Start of DATASET EXTRACT

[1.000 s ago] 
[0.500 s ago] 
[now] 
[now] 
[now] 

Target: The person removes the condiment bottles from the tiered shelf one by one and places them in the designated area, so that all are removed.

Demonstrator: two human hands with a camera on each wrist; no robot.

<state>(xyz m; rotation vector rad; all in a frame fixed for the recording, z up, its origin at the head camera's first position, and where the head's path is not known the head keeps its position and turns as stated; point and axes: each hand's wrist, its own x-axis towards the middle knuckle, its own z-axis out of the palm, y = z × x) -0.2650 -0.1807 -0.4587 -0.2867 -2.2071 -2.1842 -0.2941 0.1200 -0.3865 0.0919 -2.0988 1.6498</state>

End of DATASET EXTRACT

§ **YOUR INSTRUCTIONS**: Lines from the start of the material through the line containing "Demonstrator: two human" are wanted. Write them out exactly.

§ **EXERCISE RESULT**:
[1.000 s ago] 
[0.500 s ago] 
[now] 
[now] 
[now] 

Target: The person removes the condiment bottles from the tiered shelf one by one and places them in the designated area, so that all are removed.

Demonstrator: two human hands with a camera on each wrist; no robot.

Nothing further remains to be added to the answer.